Burger: In my 18 years working in this field, I believe I have seen a change in the age of children who seek out treatment. It used to be rare if a 6-year-old came to us, but that is not uncommon any more. Services are more readily available because we have had to be creative in our approach of service delivery. For example, when the Department of Mental Health decided to get out of acute hospitalization, we had meetings with other service providers in our five-county area to discuss collectively what our region needed to address this situation. Out of that, the state made available funding for us to open up the diversion beds, day treatment and the Ridgeway home. We meet yearly with community partners to discuss needs. Just last year law enforcement expressed concerns about not knowing or understanding how to deal with persons with mental health and their frustrations about the hospitalization process. This is why we are bringing up the Crisis Intervention Team (CIT) to provide training and support to our law enforcement. The governor also provided funding this past year to provide each community mental health agency in the state a Community Mental Health Liaison to work exclusively with law enforcement and help problem solve some of the more difficult cases they encounter.

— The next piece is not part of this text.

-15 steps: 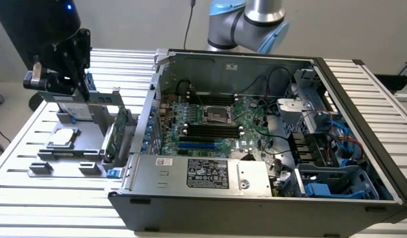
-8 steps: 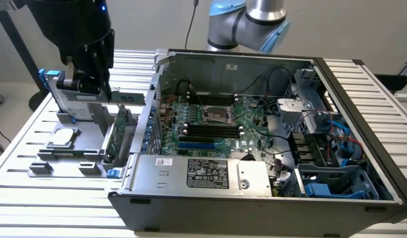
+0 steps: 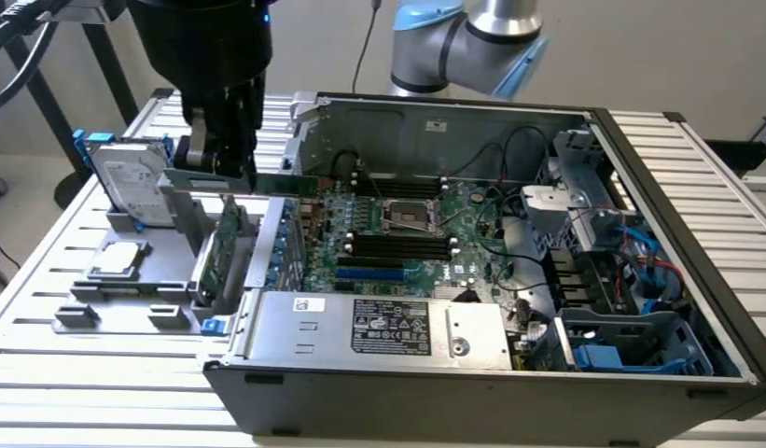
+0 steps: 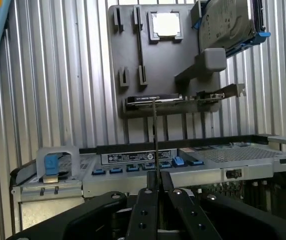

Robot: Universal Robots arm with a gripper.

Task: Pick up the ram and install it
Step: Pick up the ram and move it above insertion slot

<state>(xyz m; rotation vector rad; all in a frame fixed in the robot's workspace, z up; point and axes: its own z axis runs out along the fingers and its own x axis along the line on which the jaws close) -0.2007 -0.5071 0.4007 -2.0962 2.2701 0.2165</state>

However, having said all that, there still isn't enough funding to provide what is truly needed.

BT: Is there anything else you would like to add about the CCC and its services?

Burger: I am extremely proud to work for an organization that turns no one in need away, whether they can pay or not. This agency's commitment to the communities we serve is amazing. Most people don't even know the magnitude of impact that Community Counseling has on their community. The dedicated, compassionate professionals I have the honor of working with do it with such commitment and passion. I have sat in staffing and seen the tears of staff who feel so deeply for the people we serve, yet every day they come to work and give it all they have just to make life bearable for the people we serve. We have great successes, as people can reach recovery however they define it. We rejoice with the people we serve and feel honored they allow us into their lives.